__DIRECTIONS__
The records that follow should be copied in full, exactly as they read.

__RECORDS TO PROCESS__
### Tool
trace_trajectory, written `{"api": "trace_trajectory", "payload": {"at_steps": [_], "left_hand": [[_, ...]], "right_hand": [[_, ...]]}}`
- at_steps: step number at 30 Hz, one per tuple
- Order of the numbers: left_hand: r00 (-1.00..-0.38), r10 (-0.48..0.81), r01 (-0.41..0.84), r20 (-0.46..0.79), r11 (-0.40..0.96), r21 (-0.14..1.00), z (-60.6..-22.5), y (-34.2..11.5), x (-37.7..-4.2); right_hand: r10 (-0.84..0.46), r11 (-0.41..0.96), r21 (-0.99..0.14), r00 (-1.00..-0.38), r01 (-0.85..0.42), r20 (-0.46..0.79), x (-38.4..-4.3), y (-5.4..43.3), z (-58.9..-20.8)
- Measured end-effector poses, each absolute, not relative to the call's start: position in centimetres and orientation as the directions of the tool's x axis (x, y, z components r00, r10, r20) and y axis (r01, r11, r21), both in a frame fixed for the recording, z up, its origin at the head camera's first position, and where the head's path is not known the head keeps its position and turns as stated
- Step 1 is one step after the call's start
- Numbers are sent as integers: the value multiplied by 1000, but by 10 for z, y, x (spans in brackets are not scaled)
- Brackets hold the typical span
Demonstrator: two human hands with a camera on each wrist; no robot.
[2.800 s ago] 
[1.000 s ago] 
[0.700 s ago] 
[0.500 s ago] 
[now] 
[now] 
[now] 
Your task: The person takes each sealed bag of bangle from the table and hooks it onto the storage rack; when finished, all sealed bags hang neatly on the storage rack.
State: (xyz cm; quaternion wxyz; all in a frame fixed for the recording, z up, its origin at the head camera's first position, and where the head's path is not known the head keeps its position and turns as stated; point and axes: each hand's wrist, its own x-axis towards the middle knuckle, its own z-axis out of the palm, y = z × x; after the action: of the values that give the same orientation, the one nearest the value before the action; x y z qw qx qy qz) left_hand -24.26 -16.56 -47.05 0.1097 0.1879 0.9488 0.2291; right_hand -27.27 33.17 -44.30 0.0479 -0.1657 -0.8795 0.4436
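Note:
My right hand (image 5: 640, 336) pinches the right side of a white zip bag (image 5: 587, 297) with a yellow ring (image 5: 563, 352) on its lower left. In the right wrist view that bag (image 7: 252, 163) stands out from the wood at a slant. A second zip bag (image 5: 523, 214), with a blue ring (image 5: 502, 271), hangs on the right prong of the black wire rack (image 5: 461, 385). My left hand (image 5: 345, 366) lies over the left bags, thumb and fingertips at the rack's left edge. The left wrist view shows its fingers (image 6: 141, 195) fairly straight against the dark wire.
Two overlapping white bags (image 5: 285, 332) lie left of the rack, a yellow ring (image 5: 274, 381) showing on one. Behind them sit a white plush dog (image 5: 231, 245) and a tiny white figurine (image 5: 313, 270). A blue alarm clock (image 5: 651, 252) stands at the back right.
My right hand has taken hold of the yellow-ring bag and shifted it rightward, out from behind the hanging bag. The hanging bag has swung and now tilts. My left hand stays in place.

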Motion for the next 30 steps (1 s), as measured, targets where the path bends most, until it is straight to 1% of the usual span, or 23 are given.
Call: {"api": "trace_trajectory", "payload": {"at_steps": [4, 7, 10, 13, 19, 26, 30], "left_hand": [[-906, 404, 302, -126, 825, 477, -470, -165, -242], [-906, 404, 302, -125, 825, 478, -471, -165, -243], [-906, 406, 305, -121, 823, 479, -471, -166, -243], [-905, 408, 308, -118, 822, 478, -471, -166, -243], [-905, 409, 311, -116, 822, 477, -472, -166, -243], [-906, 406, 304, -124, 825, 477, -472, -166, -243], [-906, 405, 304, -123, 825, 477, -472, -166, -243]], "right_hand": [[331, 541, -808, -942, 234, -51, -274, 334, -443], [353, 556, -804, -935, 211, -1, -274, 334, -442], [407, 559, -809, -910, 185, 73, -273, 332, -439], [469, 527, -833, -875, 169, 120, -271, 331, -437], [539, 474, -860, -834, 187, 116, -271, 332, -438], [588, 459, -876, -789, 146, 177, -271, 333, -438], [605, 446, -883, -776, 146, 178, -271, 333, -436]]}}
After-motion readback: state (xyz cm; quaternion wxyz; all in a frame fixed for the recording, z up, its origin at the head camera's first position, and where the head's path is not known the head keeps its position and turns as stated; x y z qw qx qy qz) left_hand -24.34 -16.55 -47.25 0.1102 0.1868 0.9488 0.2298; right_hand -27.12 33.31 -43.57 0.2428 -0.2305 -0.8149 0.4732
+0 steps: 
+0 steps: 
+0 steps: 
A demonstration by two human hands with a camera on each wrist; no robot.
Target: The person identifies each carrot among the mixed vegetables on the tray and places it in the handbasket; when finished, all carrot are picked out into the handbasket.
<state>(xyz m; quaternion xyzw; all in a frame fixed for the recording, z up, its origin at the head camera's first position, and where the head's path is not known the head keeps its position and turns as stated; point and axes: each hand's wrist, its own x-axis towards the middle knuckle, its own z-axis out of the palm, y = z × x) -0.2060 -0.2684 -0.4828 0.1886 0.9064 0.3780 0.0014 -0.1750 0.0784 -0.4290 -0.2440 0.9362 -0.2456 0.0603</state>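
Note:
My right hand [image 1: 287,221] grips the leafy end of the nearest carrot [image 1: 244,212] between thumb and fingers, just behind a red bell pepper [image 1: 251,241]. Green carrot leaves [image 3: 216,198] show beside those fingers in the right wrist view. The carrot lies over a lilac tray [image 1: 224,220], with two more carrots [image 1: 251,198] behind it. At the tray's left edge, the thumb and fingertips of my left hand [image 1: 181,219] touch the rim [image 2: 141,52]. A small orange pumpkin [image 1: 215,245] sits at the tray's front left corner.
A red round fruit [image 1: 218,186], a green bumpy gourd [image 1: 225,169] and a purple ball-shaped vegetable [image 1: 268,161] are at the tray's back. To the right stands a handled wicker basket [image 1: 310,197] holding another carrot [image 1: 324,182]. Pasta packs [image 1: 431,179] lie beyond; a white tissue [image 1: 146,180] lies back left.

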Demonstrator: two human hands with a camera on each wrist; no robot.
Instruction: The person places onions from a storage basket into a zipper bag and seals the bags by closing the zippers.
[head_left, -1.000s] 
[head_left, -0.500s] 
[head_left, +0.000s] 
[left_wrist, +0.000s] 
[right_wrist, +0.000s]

__ANSWER TO THIS EXERCISE__
### Tool
trace_trajectory, written `{"api": "trace_trajectory", "payload": {"at_steps": [_], "left_hand": [[_, ...]], "right_hand": [[_, ...]]}}`
- at_steps: step number at 30 Hz, one per tuple
- Order of the numbers: left_hand: r00 (-1.00..-0.38), r10 (-0.48..0.81), r01 (-0.41..0.84), r20 (-0.46..0.79), r11 (-0.40..0.96), r21 (-0.14..1.00), z (-60.6..-22.5), y (-34.2..11.5), x (-37.7..-4.2); right_hand: r10 (-0.84..0.46), r11 (-0.41..0.96), r21 (-0.99..0.14), r00 (-1.00..-0.38), r01 (-0.85..0.42), r20 (-0.46..0.79), x (-38.4..-4.3), y (-5.4..43.3), z (-58.9..-20.8)
- Measured end-effector poses, each absolute, not relative to the call's start: position in centimetres and orientation as the directions of the tool's x axis (x, y, z components r00, r10, r20) and y axis (r01, r11, r21), both in a frame fixed for the recording, z up, its origin at the head camera's first position, and where the head's path is not known the head keeps its position and turns as stated
- Step 1 is one step after the call's start
- Numbers are sent as integers: the value multiplied by 1000, but by 10 for z, y, x (spans in brackets are not scaled)
- Brackets hold the typical span
Demonstrator: two human hands with a camera on each wrist; no robot.
[2.800 s ago] 
[1.000 s ago] 
[0.700 s ago] 
[0.500 s ago] 
[now] 
[now] 
[now] 
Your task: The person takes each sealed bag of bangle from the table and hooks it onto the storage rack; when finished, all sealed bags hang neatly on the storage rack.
State: (xyz cm; quaternion wxyz; all in a frame fixed for the recording, z up, its origin at the head camera's first position, and where the head's path is not known the head keeps its position and turns as stated; point and axes: each hand's wrist, its own x-axis towards the middle knuckle, its own z-axis out of the palm, y = z × x; after the action: of the values that give the same orientation, the one nearest the value before the action; x y z qw qx qy qz) left_hand -24.26 -16.56 -47.05 0.1097 0.1879 0.9488 0.2291; right_hand -27.27 33.17 -44.30 0.0479 -0.1657 -0.8795 0.4436
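Note:
My right hand (image 5: 640, 336) pinches the right side of a white zip bag (image 5: 587, 297) with a yellow ring (image 5: 563, 352) on its lower left. In the right wrist view that bag (image 7: 252, 163) stands out from the wood at a slant. A second zip bag (image 5: 523, 214), with a blue ring (image 5: 502, 271), hangs on the right prong of the black wire rack (image 5: 461, 385). My left hand (image 5: 345, 366) lies over the left bags, thumb and fingertips at the rack's left edge. The left wrist view shows its fingers (image 6: 141, 195) fairly straight against the dark wire.
Two overlapping white bags (image 5: 285, 332) lie left of the rack, a yellow ring (image 5: 274, 381) showing on one. Behind them sit a white plush dog (image 5: 231, 245) and a tiny white figurine (image 5: 313, 270). A blue alarm clock (image 5: 651, 252) stands at the back right.
My right hand has taken hold of the yellow-ring bag and shifted it rightward, out from behind the hanging bag. The hanging bag has swung and now tilts. My left hand stays in place.
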
Motion for the next 30 steps (1 s), as measured, targets where the path bends most, until it is straight to 1% of the usual span, or 23 are given.
Call: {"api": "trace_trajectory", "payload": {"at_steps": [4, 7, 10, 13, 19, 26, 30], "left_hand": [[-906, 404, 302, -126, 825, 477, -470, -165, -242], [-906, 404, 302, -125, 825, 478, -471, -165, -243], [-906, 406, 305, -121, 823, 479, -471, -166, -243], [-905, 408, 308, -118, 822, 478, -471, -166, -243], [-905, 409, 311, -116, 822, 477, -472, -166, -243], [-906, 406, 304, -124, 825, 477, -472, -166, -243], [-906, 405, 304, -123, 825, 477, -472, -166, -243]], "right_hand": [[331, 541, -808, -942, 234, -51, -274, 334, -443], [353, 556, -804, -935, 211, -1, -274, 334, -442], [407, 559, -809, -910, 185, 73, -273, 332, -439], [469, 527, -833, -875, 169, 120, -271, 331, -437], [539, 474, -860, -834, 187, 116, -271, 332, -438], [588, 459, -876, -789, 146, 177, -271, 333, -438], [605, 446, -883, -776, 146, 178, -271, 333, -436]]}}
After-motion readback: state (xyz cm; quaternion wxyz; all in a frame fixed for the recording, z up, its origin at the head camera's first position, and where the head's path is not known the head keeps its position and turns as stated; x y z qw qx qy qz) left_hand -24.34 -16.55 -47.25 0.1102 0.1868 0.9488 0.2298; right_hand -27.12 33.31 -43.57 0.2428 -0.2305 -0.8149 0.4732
+0 steps: 
+0 steps: 
+0 steps: 
A demonstration by two human hands with a camera on each wrist; no robot.
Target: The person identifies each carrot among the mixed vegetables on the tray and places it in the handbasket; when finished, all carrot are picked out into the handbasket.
<state>(xyz m; quaternion xyzw; all in a frame fixed for the recording, z up, its origin at the head camera's first position, and where the head's path is not known the head keeps its position and turns as stated; point and axes: each hand's wrist, its own x-axis towards the middle knuckle, its own z-axis out of the palm, y = z × x) -0.2060 -0.2684 -0.4828 0.1886 0.9064 0.3780 0.0014 -0.1750 0.0784 -0.4290 -0.2440 0.9362 -0.2456 0.0603</state>
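Note:
My right hand [image 1: 287,221] grips the leafy end of the nearest carrot [image 1: 244,212] between thumb and fingers, just behind a red bell pepper [image 1: 251,241]. Green carrot leaves [image 3: 216,198] show beside those fingers in the right wrist view. The carrot lies over a lilac tray [image 1: 224,220], with two more carrots [image 1: 251,198] behind it. At the tray's left edge, the thumb and fingertips of my left hand [image 1: 181,219] touch the rim [image 2: 141,52]. A small orange pumpkin [image 1: 215,245] sits at the tray's front left corner.
A red round fruit [image 1: 218,186], a green bumpy gourd [image 1: 225,169] and a purple ball-shaped vegetable [image 1: 268,161] are at the tray's back. To the right stands a handled wicker basket [image 1: 310,197] holding another carrot [image 1: 324,182]. Pasta packs [image 1: 431,179] lie beyond; a white tissue [image 1: 146,180] lies back left.
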
Demonstrator: two human hands with a camera on each wrist; no robot.
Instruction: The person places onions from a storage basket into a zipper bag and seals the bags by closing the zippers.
[head_left, -1.000s] 
[head_left, -0.500s] 
[head_left, +0.000s] 
[left_wrist, +0.000s] 
[right_wrist, +0.000s]

That is the complete output.